Activity> Please set down the data word for word; images do not go in the copy.

━━━ Material provided

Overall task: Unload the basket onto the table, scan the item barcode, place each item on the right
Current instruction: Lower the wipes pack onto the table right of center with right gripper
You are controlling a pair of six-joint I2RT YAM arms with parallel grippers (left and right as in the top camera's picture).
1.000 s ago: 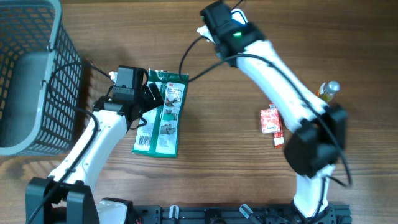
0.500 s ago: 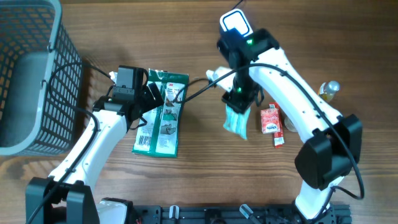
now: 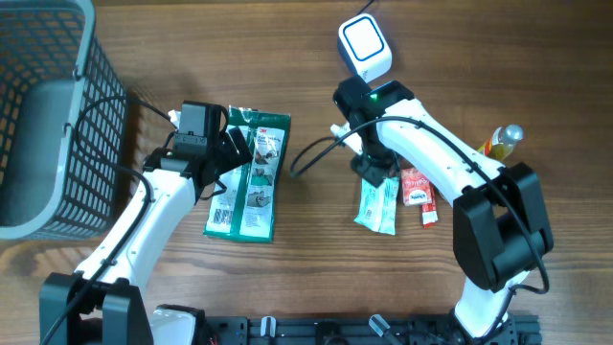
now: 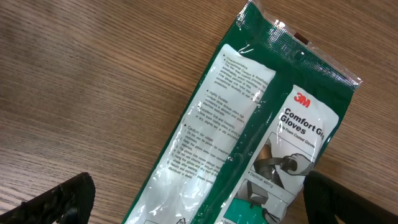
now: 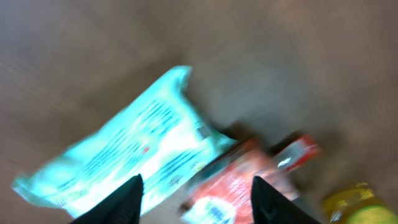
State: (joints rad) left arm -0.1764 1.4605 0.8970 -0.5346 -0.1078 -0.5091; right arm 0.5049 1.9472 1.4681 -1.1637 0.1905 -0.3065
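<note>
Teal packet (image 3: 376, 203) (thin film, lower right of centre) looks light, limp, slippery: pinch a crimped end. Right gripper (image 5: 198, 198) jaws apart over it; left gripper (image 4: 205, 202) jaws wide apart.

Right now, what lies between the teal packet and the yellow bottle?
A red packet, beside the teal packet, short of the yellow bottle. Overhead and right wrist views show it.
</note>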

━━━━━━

Answer to this exercise>
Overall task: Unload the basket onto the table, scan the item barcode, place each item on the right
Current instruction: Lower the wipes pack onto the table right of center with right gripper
You are controlling a pair of six-joint I2RT YAM arms with parallel grippers (left and right as in the top camera's picture).
1.000 s ago: 
0.500 s ago: 
now: 
now: 
now: 
State: (joints rad) left arm -0.1764 1.4605 0.8970 -0.5346 -0.1078 -0.5091; right arm 0.5049 1.9472 1.4681 -1.1637 0.1905 -0.3065
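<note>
Teal packet (image 3: 376, 203) (thin film, lower right of centre) looks light, limp, slippery: pinch a crimped end. Right gripper (image 5: 198, 198) jaws apart over it; left gripper (image 4: 205, 202) jaws wide apart.

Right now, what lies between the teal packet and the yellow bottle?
A red packet, beside the teal packet, short of the yellow bottle. Overhead and right wrist views show it.
</note>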

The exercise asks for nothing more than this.